## EXERCISE INSTRUCTIONS
Wherever the word "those" appears in a line of the records, copy that line.

'''

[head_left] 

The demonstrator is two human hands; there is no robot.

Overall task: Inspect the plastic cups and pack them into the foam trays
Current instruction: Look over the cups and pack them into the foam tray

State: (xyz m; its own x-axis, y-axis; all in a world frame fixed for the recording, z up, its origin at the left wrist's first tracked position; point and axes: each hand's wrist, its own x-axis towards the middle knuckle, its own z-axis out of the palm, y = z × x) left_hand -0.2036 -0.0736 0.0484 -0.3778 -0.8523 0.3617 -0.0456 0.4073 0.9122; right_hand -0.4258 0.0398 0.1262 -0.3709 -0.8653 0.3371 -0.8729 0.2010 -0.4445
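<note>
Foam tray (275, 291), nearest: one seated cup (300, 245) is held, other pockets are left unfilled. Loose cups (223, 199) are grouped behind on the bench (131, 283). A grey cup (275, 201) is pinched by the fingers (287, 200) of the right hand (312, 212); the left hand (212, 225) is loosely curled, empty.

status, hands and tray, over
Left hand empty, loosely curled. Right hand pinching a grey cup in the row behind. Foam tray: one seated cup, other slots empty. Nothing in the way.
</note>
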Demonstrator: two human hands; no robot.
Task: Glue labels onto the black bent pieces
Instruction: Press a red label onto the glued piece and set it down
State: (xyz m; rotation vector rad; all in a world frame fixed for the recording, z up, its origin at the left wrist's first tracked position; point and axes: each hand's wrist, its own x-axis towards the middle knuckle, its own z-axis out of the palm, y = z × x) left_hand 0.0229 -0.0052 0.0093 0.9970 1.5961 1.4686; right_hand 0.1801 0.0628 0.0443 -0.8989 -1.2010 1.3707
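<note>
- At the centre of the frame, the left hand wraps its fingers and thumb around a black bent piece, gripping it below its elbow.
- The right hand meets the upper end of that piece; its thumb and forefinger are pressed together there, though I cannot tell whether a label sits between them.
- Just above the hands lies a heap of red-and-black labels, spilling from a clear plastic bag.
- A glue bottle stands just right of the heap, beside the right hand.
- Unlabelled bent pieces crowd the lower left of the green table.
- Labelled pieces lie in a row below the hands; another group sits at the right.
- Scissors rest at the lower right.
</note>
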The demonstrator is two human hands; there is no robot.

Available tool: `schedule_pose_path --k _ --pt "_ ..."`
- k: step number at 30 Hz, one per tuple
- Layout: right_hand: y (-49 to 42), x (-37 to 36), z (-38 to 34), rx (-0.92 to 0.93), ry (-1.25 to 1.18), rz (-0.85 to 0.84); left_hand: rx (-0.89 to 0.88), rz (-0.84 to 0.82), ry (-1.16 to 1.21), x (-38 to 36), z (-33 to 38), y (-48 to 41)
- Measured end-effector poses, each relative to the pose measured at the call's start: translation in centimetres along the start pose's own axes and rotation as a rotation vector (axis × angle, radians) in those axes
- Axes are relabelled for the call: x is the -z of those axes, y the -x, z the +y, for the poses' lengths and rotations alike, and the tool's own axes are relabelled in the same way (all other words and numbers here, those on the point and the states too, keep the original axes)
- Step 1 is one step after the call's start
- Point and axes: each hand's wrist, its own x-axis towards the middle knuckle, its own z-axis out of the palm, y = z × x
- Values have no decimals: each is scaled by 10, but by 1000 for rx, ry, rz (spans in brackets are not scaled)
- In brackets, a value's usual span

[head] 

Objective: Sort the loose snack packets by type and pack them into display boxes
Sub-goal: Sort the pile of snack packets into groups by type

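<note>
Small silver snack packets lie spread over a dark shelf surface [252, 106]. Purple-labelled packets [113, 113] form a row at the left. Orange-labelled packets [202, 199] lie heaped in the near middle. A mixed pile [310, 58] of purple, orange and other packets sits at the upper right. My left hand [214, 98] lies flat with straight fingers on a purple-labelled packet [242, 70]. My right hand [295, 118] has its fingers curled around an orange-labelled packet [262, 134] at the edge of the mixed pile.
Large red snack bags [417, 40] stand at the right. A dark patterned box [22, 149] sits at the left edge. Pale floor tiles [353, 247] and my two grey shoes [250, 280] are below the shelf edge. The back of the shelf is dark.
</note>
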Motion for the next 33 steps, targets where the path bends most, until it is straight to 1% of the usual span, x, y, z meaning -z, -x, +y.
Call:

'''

## REPLY TO THE EXERCISE
- Measured end-effector poses, each relative to the pose measured at the call's start: translation in centimetres along the start pose's own axes and rotation as a rotation vector (axis × angle, radians) in those axes
- Axes are relabelled for the call: x is the -z of those axes, y the -x, z the +y, for the poses' lengths and rotations alike, and the tool's own axes are relabelled in the same way (all other words and numbers here, those on the point and the states too, keep the original axes)

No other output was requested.